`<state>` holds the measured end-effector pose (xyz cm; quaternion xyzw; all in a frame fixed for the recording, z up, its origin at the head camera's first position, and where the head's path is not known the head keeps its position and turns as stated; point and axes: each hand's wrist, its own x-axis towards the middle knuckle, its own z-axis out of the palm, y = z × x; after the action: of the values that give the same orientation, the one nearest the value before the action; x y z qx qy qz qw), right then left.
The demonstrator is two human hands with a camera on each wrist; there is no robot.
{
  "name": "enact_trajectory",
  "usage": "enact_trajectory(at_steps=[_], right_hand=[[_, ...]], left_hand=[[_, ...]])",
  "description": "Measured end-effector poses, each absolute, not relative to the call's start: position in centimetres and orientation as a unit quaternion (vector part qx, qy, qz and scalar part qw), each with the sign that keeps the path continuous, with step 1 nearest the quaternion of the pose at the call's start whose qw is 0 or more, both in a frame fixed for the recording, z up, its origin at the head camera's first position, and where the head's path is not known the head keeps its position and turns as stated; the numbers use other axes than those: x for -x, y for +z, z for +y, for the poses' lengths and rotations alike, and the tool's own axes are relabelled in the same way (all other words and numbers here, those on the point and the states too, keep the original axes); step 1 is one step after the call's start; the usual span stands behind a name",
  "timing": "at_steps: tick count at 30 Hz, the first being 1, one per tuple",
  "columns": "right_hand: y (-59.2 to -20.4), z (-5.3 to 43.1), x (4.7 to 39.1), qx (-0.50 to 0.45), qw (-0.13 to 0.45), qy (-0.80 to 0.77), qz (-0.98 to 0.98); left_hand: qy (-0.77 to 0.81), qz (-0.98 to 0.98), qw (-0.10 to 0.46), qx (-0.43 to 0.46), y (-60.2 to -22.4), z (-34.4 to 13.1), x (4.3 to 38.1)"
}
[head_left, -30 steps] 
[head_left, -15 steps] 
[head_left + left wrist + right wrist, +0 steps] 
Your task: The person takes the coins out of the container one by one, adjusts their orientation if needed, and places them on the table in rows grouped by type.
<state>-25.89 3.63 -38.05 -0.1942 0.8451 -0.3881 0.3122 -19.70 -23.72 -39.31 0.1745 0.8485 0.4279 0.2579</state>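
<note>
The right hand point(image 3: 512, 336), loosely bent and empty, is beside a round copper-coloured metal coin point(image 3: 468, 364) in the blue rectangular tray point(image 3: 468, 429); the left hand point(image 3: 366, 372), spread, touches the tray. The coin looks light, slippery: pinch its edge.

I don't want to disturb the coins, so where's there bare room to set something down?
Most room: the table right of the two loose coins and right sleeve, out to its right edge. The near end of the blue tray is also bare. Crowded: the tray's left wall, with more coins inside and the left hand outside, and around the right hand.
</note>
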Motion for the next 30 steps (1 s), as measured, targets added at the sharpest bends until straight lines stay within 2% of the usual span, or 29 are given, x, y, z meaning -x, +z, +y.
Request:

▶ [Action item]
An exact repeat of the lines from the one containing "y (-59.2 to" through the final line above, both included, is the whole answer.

▶ [Response]
  "columns": "right_hand: y (-59.2 to -20.4), z (-5.3 to 43.1), x (4.7 to 39.1), qx (-0.50 to 0.45), qw (-0.13 to 0.45), qy (-0.80 to 0.77), qz (-0.98 to 0.98); left_hand: qy (-0.77 to 0.81), qz (-0.98 to 0.98), qw (-0.10 to 0.46), qx (-0.43 to 0.46), y (-60.2 to -22.4), z (-34.4 to 13.1), x (4.3 to 38.1)"
}
[head_left, -30 steps] 
[head_left, -15 steps] 
[head_left + left wrist + right wrist, +0 steps] 
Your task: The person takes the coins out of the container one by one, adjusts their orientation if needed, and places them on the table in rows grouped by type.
<state>-25.89 3.63 -38.05 -0.1942 0.8451 -0.3881 0.3122 -19.70 -23.72 -39.31 0.1745 0.8485 0.4279 0.2579</state>
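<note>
The right hand point(image 3: 512, 336), loosely bent and empty, is beside a round copper-coloured metal coin point(image 3: 468, 364) in the blue rectangular tray point(image 3: 468, 429); the left hand point(image 3: 366, 372), spread, touches the tray. The coin looks light, slippery: pinch its edge.

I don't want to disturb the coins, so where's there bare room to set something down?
Most room: the table right of the two loose coins and right sleeve, out to its right edge. The near end of the blue tray is also bare. Crowded: the tray's left wall, with more coins inside and the left hand outside, and around the right hand.
</note>
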Motion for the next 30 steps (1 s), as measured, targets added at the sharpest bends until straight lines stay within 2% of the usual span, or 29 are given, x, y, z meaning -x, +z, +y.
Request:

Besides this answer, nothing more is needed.